Ah, personally I think this is a very nice idea!
A couple of minor questions, before I try to read this patch more...
> static inline
> -void thread_group_cputime(struct task_struct *tsk, struct task_cputime *times)
> +void thread_group_cputimer(struct task_struct *tsk, struct task_cputime *times)
I know, it is silly to complain about the naming, but can't resist.
Now we have both thread_group_cputime() and thread_group_cputimer().
But it is not possible to distinguish them while reading the code.
For example, looks like posix_cpu_timers_exit_group() needs
thread_group_cputimer, not thread_group_cputime, no? But then we can
hit the WARN_ON(!cputimer->running). Afaics.

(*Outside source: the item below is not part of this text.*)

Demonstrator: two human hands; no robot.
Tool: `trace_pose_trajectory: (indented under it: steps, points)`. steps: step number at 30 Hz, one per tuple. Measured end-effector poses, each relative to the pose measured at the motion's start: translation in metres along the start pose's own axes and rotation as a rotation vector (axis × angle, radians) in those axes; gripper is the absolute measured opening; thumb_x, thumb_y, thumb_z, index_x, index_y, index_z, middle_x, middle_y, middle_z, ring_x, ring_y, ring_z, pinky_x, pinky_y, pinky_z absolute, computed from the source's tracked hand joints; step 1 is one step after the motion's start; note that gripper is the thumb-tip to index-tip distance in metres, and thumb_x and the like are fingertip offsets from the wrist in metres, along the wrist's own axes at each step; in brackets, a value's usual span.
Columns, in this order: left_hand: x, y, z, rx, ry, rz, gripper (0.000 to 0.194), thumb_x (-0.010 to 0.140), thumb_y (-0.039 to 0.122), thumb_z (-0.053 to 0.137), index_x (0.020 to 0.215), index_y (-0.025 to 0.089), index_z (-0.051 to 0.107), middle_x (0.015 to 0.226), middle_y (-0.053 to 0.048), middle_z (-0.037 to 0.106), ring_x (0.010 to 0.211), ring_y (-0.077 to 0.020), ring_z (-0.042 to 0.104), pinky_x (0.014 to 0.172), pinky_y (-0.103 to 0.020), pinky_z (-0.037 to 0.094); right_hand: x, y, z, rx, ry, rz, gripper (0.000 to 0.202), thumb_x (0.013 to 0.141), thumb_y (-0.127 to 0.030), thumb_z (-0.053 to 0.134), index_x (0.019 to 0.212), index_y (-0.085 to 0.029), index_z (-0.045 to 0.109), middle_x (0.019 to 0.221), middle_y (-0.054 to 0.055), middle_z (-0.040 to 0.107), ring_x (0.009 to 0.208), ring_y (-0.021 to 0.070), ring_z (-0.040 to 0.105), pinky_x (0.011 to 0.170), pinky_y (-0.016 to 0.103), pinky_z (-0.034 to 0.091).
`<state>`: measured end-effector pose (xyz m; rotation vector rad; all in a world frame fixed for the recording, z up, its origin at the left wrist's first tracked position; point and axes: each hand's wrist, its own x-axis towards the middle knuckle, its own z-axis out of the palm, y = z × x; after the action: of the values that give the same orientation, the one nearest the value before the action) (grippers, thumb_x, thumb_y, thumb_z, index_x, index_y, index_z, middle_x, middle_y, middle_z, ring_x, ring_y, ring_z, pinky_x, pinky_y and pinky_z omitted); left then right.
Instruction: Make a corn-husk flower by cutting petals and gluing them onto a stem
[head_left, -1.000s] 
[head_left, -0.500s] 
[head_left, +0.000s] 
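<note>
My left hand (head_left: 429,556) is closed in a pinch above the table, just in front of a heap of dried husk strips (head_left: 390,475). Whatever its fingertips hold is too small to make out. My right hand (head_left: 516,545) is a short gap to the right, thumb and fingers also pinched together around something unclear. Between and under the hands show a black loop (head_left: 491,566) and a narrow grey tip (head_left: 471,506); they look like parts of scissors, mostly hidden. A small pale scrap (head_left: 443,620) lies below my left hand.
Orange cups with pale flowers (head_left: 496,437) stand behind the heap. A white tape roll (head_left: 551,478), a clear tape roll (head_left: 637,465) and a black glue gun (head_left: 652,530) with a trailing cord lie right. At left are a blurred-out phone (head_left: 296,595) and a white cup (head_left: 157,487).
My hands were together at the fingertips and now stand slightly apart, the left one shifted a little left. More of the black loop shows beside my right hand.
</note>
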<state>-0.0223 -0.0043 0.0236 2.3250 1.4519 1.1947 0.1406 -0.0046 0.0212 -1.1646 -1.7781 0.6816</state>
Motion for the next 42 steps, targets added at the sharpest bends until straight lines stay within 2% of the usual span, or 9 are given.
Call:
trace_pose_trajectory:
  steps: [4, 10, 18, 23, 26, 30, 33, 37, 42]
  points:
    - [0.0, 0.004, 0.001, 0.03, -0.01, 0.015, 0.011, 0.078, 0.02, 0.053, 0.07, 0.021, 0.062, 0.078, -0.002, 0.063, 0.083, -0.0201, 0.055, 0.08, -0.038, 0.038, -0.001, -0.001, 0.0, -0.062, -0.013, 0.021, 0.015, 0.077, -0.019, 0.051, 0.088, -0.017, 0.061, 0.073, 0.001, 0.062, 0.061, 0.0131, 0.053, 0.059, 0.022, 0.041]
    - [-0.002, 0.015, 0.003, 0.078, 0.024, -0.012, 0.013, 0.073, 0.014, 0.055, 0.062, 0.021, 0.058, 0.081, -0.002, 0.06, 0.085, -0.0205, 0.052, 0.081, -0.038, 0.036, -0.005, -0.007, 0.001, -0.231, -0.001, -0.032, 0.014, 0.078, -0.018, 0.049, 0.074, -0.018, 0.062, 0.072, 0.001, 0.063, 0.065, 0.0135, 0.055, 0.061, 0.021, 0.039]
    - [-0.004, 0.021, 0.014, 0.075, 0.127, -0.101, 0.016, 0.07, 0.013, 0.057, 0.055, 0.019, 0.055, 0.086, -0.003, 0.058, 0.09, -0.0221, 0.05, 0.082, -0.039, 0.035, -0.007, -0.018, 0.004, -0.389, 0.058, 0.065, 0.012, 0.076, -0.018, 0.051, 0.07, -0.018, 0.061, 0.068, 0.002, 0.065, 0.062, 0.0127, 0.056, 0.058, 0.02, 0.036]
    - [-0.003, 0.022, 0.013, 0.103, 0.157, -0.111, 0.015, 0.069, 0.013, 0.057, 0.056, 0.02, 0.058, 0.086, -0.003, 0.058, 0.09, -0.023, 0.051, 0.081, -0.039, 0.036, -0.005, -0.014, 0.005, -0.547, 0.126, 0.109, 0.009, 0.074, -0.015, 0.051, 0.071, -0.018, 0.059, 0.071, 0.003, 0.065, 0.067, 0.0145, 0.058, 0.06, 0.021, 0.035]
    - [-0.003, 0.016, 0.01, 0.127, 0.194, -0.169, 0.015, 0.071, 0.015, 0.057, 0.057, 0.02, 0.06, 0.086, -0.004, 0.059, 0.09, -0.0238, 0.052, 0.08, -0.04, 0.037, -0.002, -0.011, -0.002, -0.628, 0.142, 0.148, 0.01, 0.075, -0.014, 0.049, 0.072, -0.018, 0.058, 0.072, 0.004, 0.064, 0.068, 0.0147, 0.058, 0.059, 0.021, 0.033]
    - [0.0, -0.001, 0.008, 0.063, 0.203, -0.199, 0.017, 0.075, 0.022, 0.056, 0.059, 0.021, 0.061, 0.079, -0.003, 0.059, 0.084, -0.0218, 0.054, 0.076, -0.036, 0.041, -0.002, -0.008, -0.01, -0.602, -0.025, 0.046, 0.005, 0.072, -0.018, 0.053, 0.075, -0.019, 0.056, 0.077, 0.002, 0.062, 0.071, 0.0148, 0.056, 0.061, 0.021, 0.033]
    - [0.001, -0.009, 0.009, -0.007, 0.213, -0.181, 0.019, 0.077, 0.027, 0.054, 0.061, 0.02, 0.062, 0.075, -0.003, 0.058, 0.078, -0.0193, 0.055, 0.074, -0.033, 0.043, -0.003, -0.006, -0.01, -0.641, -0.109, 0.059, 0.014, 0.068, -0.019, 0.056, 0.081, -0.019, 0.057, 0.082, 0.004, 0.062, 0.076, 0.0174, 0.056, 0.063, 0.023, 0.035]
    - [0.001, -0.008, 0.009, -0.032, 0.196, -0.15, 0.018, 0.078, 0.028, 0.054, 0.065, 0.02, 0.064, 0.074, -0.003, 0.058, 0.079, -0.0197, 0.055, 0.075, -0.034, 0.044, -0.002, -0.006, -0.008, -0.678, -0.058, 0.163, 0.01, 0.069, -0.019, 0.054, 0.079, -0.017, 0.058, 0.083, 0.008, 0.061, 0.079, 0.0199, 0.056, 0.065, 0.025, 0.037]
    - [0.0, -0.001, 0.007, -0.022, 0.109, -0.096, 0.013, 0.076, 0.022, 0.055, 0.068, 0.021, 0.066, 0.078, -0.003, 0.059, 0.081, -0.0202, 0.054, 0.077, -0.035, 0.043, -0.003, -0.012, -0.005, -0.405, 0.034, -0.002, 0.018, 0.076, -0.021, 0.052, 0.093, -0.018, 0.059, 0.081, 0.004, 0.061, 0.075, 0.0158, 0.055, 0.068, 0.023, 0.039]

Hmm... Can't fastpath_timer_check()->thread_group_cputimer() have the
false warning too? Suppose we had the timer, then posix_cpu_timer_del()

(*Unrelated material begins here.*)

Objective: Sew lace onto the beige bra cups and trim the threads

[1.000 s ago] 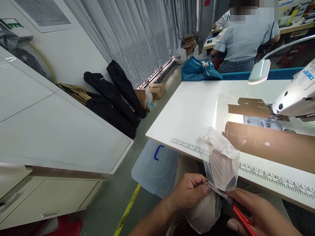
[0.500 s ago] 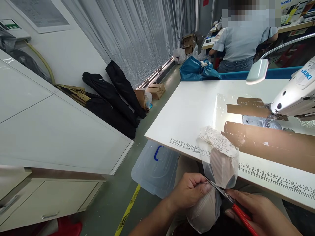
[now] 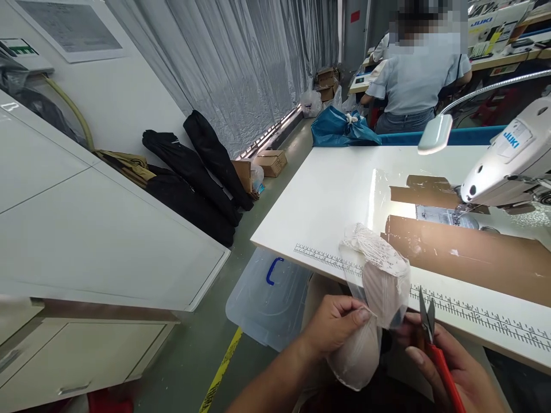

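A pale beige bra with white lace hangs over the front edge of the white table. Its upper cup lies against the tabletop, and the lower cup dangles below the edge. My left hand pinches the fabric between the two cups with thumb and fingertips. In my right hand are red-handled scissors, blades pointing up and slightly parted, clear of the fabric. The fingers of that hand reach close to the bra's right side; whether they touch it is hard to see.
A white sewing machine stands at the right, with brown cardboard before it. A lamp hangs above. Under the table's left corner sits a clear plastic bin. A co-worker sits beyond the blue bag.
The scissors have left the fabric between the cups and swung upright to the right. My left hand keeps its pinch on the bra. The view has shifted slightly.
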`<state>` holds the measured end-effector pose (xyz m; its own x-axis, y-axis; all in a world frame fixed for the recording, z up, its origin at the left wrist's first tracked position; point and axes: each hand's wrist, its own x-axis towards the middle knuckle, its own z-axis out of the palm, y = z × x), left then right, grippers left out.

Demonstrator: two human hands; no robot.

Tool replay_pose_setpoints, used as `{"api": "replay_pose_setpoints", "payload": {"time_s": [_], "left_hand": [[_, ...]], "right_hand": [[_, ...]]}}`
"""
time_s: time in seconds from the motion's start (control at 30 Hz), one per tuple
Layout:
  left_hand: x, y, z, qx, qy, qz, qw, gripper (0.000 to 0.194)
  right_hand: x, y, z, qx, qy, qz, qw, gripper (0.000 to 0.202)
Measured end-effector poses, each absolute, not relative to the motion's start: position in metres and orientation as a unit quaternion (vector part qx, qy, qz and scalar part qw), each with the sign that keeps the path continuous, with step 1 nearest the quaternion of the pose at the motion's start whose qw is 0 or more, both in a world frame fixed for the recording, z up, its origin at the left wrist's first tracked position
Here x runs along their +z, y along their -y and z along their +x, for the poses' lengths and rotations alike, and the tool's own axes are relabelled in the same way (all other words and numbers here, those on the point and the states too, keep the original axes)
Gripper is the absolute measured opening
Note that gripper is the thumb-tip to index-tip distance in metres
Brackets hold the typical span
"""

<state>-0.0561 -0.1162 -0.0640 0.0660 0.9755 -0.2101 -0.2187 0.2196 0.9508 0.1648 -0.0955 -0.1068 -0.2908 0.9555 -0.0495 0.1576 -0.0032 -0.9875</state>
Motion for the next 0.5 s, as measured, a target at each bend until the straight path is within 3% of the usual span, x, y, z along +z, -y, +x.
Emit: {"api": "replay_pose_setpoints", "payload": {"time_s": [0.2,0.37,0.5], "left_hand": [[-0.076,0.125,-0.025,0.457,-0.472,0.515,0.550,0.054],[-0.036,0.146,-0.049,0.260,-0.366,0.654,0.609,0.041],[0.000,0.144,-0.066,0.345,-0.369,0.645,0.573,0.031]], "right_hand": [[-0.091,0.091,0.164,0.432,0.655,-0.470,0.405,0.033],[-0.046,0.079,0.180,0.428,0.769,-0.364,0.305,0.028],[-0.022,0.073,0.178,0.448,0.830,-0.222,0.249,0.029]]}}
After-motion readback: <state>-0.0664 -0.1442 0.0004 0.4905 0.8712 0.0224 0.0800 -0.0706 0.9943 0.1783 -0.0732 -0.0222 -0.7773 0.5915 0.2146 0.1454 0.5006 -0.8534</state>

removes this timer, but task_cputime_zero(&sig->cputime_expires) still
not true.
> +void thread_group_cputime(struct task_struct *tsk, struct task_cputime *times)
> +{
> + struct sighand_struct *sighand;
> + struct signal_struct *sig;
> + struct task_struct *t;
> +
> + *times = INIT_CPUTIME;
> +
> + rcu_read_lock();
> + sighand = rcu_dereference(tsk->sighand);
> + if (!sighand)
> + goto out;
> +
> + sig = tsk->signal;
I am afraid to be wrong, but it looks like we always call this function
when we know we must have a valid ->sighand/siglock. Perhaps we do not
need any check?
IOW, unless I missed something we should not just return if there is no
->sighand or ->signal, this just hides the problem while we should fix
the caller.
> + * Enable the process wide cpu timer accounting.
> + *
> + * serialized using ->sighand->siglock
> + */
> +static void start_process_timers(struct task_struct *tsk)
> +{
> + tsk->signal->cputimer.running = 1;
> + barrier();
> +}
> +
> +/*
> + * Release the process wide timer accounting -- timer stops ticking when
> + * nobody cares about it.
> + *
> + * serialized using ->sighand->siglock
> + */
> +static void stop_process_timers(struct task_struct *tsk)
> +{
> + tsk->signal->cputimer.running = 0;
> + barrier();
> +}
Could you explain these barriers?
And, I am a bit lost... set_process_cpu_timer() does cpu_timer_sample_group(),
but posix_cpu_timer_set() does cpu_clock_sample_group() in !CPUCLOCK_PERTHREAD
case, could you confirm this is correct?
Oleg.
next prev parent reply other threads:[~2009-02-05 21:33 UTC|newest]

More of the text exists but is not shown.